#### WORK REQUEST:
Lines holding the word "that" are the ones to copy from the data below.

[Items listed in a dataset]
::::::::::

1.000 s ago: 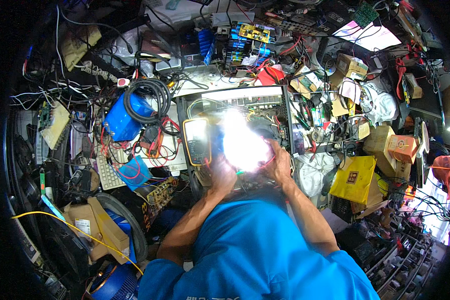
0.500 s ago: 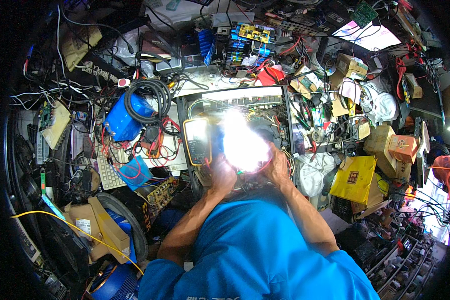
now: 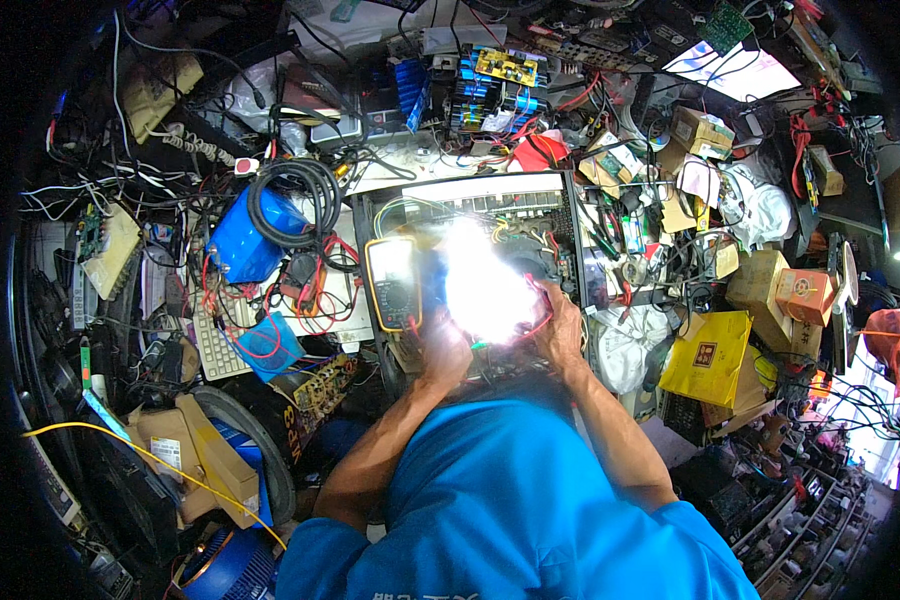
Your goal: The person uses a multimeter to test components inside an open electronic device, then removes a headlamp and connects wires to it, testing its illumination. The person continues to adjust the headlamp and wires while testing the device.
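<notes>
A white glare (image 3: 485, 290) washes out the middle of an open electronics chassis (image 3: 363, 215) in front of me. A yellow-rimmed multimeter (image 3: 393, 290) lies at the chassis's left side. My left hand (image 3: 445, 345) is at the glare's lower left, fingers curled and partly washed out; what they hold is unclear. My right hand (image 3: 558, 330) is at the glare's right edge, fingers curled beside a red lead (image 3: 538, 325); their tips and anything between them are lost in the light.
Left are a blue wrapped pack (image 3: 250, 245), coiled black cable (image 3: 295, 175), keyboard (image 3: 217, 345) and cardboard (image 3: 190, 460). Behind are blue battery cells (image 3: 490, 105) and tangled wires. Right are boxes (image 3: 805, 295), a yellow package (image 3: 705, 365) and white bags (image 3: 625, 355).
My hands stay at the glare, with only slight finger movement in the right one. The multimeter and chassis have not moved.
</notes>
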Demonstrator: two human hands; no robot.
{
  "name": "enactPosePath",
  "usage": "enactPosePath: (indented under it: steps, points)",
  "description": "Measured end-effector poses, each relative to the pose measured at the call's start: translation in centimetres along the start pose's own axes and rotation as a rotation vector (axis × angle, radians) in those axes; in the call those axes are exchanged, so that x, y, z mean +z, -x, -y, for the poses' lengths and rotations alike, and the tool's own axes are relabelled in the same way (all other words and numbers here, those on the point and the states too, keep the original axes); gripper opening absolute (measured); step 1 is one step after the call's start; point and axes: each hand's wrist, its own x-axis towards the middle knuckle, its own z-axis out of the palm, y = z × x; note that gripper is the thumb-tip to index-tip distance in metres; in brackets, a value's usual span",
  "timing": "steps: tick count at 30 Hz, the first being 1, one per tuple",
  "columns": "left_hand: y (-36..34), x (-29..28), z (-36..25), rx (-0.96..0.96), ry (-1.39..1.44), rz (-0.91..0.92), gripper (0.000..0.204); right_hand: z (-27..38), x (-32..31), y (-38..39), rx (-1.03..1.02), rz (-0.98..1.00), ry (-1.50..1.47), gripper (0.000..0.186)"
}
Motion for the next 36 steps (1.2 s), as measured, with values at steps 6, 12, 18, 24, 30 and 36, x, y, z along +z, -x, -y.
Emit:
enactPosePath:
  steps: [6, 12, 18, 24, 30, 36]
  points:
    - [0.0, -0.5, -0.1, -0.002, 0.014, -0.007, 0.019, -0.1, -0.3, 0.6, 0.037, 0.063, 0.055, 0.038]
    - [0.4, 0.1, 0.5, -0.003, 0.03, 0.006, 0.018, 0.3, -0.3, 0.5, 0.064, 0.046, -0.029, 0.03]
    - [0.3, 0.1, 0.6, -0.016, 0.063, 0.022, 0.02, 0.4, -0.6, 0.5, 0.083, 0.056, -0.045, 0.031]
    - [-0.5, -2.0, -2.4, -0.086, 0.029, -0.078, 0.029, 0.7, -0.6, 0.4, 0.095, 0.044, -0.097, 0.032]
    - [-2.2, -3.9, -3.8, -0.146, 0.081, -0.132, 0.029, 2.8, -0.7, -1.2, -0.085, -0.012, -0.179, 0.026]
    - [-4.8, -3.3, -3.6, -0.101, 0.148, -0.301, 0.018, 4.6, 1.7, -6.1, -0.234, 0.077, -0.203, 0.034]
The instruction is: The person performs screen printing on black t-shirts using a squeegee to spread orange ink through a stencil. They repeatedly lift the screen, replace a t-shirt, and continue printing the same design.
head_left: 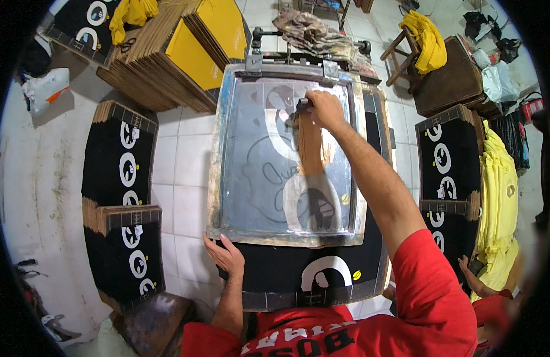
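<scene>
A metal-framed printing screen [215,149] lies over a black panel [263,268] printed with white shapes and a small yellow mark. Pale curved figures and faint line drawings show through its grey mesh. My right hand [325,110] is closed round the top of a long tan squeegee [310,146], which lies lengthwise on the upper right half of the mesh. My left hand [226,254] is at the screen's lower left corner, fingertips touching the edge and fingers apart. Metal hinge clamps [330,71] sit along the screen's far edge.
Stacks of printed black panels stand left [102,166] and right [459,166]. Yellow-topped stacks [192,59] are at back left. Yellow fabric hangs on a stool [426,50] and lies at right [498,190]. Another person's hand [465,268] shows at lower right. Crumpled cloth [310,33] lies behind the screen.
</scene>
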A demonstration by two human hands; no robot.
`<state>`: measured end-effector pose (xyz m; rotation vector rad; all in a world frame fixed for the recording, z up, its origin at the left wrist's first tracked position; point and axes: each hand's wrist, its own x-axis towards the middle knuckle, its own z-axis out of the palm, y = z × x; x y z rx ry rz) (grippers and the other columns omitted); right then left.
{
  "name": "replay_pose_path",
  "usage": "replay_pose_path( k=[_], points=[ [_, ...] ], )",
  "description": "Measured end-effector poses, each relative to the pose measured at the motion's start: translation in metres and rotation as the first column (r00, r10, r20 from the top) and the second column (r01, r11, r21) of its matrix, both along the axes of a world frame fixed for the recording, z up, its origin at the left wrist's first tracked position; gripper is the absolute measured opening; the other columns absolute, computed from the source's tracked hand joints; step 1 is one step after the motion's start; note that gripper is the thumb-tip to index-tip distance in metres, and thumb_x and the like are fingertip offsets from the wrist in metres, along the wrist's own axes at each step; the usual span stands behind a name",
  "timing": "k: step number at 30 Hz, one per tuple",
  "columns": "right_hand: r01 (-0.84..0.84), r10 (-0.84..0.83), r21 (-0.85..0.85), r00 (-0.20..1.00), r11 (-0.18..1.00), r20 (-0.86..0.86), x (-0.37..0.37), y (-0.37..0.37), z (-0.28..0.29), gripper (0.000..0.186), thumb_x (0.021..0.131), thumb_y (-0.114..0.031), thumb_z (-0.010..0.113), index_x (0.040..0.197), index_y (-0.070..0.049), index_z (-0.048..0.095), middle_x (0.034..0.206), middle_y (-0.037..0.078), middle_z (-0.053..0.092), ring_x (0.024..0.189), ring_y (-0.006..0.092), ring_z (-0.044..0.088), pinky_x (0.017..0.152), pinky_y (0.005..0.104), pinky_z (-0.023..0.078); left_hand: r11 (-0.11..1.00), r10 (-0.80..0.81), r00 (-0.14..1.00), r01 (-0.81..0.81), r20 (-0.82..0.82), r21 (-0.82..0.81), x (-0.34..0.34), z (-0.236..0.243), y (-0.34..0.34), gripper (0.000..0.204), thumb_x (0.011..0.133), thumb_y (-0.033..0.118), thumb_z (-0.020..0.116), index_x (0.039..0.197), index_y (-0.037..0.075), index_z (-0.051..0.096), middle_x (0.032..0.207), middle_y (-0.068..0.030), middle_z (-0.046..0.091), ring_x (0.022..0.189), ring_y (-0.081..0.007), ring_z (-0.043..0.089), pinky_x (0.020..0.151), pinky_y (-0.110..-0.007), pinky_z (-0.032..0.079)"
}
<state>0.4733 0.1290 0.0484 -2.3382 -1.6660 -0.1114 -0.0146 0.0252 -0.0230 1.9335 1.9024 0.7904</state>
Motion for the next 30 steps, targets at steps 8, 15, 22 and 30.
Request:
replay_pose_path(
  k=[8, 15, 22, 30],
  points=[
    [-0.393, 0.39, -0.094, 0.92, 0.915, -0.044, -0.051, -0.086, 0.029, 0.027, 0.077, -0.012, 0.075, 0.099, -0.015, 0.061, 0.094, 0.004, 0.065, 0.097, 0.0277, 0.064, 0.083, 0.0414, 0.045, 0.999, -0.035, 0.999, 0.035, -0.025, -0.01, 0.002, 0.003, -0.003, 0.065, 0.108, 0.03, 0.047, 0.159, -0.004, 0.024, 0.155, -0.0303, 0.039, 0.133, -0.0479, 0.048, 0.11, -0.053, 0.04],
    [-0.058, 0.059, 0.162, 0.998, 0.985, -0.003, -0.001, -0.023, 0.008, 0.019, 0.083, -0.01, 0.071, 0.101, -0.01, 0.067, 0.098, 0.012, 0.069, 0.098, 0.0339, 0.065, 0.082, 0.0475, 0.047, 0.999, -0.027, 0.998, 0.025, -0.057, -0.026, 0.001, 0.001, -0.003, 0.067, 0.107, 0.032, 0.048, 0.158, -0.005, 0.025, 0.153, -0.0313, 0.041, 0.133, -0.0482, 0.048, 0.111, -0.054, 0.037],
    [-0.02, 0.021, 0.011, 1.0, 1.0, -0.023, -0.049, -0.072, 0.001, 0.02, 0.081, -0.006, 0.068, 0.1, -0.009, 0.063, 0.093, 0.012, 0.065, 0.092, 0.0358, 0.062, 0.076, 0.0475, 0.047, 0.998, -0.036, 0.999, 0.037, 0.019, -0.044, 0.003, 0.008, -0.002, 0.068, 0.106, 0.032, 0.05, 0.157, -0.007, 0.027, 0.151, -0.0325, 0.043, 0.136, -0.0485, 0.046, 0.112, -0.054, 0.036],
    [0.097, -0.106, -0.076, 0.986, 0.992, -0.129, -0.023, -0.048, 0.026, 0.017, 0.082, -0.01, 0.068, 0.099, -0.01, 0.069, 0.094, 0.015, 0.073, 0.092, 0.0389, 0.069, 0.075, 0.0526, 0.05, 0.997, -0.03, 0.999, 0.028, -0.017, -0.07, 0.003, 0.013, -0.001, 0.068, 0.104, 0.032, 0.052, 0.155, -0.006, 0.03, 0.148, -0.0332, 0.046, 0.137, -0.0484, 0.046, 0.114, -0.054, 0.034]
  ],
)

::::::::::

#### EXERCISE ANSWER:
  "description": "Measured end-effector poses, each relative to the pose measured at the call's start: translation in centimetres along the start pose's own axes and rotation as a rotation vector (axis × angle, radians) in those axes; in the call those axes are exchanged, so that x, y, z mean +z, -x, -y, for the poses' lengths and rotations alike, and the tool's own axes are relabelled in the same way (all other words and numbers here, those on the point and the states too, keep the original axes); gripper opening absolute (measured); step 1 is one step after the call's start; point and axes: each hand's wrist, its own x-axis towards the middle knuckle, its own z-axis out of the palm, y = z × x; note that gripper is the thumb-tip to index-tip distance in metres; in brackets, a value's usual span",
  "description": "Measured end-effector poses, each relative to the pose measured at the motion's start: translation in metres and rotation as the first column (r00, r10, r20 from the top) and the second column (r01, r11, r21) of its matrix, both along the axes of a world frame fixed for the recording, z up, its origin at the left wrist's first tracked position; gripper is the absolute measured opening; the other columns absolute, computed from the source's tracked hand joints; step 1 is one step after the motion's start; note that gripper is the thumb-tip to index-tip distance in metres, and thumb_x and the like are fingertip offsets from the wrist in metres, along the wrist's own axes at each step; the usual span stands behind a name",

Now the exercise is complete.